The Young Persons (Harmful Publications) Act, 1956: This act prohibits the distribution or sale of harmful publications to young people, including pornographic material.

The Young Persons (Harmful Publications) Act 1956 is an inspired act from the United Kingdom s Act of Parliament which was passed to protect young people from exposure to potentially damaging or harmful publications. It seeks to ensure that any publication which may be considered to be harmful to young people is not readily available for them to access. It also establishes powers for local authorities to take action against anyone found to have published, distributed, or sold such material. The Act sets out criteria which must be met for a publication to be classified as "harmful" and sets out the powers of local authorities to take action against those who break the law. It provides for the establishment of an Advisory Council on the Welfare of Children and Young Persons. This council has the responsibility of advising the Secretary of State for Education on ways to protect young people from exposure to harmful publications.

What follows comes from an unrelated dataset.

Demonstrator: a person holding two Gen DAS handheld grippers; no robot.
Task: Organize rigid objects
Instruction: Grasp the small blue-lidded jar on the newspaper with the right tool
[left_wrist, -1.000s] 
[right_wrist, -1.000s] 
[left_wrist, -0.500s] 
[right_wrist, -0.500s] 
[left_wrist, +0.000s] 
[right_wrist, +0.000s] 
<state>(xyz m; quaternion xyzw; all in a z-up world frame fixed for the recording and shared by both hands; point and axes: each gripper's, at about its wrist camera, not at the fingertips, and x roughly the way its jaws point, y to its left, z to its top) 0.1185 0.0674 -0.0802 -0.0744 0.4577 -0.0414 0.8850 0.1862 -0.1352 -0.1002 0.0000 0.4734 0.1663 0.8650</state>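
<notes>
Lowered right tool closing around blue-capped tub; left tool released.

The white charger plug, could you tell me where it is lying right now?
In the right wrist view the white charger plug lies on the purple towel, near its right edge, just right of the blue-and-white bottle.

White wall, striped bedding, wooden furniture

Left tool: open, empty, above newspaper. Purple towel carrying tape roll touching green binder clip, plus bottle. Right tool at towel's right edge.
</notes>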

In Indian society, even talking about sex is considered immoral and uncomfortable, and therefore porn is considered something illegal. This is not limited to talking, even watching a porn in your private space is considered to be a punishable crime. It has been reported that Indian youth are highly addicted to porn, which affects their behavior adversely. 

Many pornographic sites are free, which invites many security threats such as phishing, trojan horses, malware, etc. When it comes to making laws relating to pornographic content, even the government takes morality into account. There are still many negative effects associated with addiction to porn, which is why regulation of porn becomes necessary.

It is not only the government or judiciary that should make efforts to regulate the use of this pornographic content, but also the people, especially the youth. There needs to be a greater awareness of the negative effects of pornographic content as well as its implications among the general public. This problem cannot be solved by banning all porn websites; instead, citizens and regulating bodies need to work together to solve it.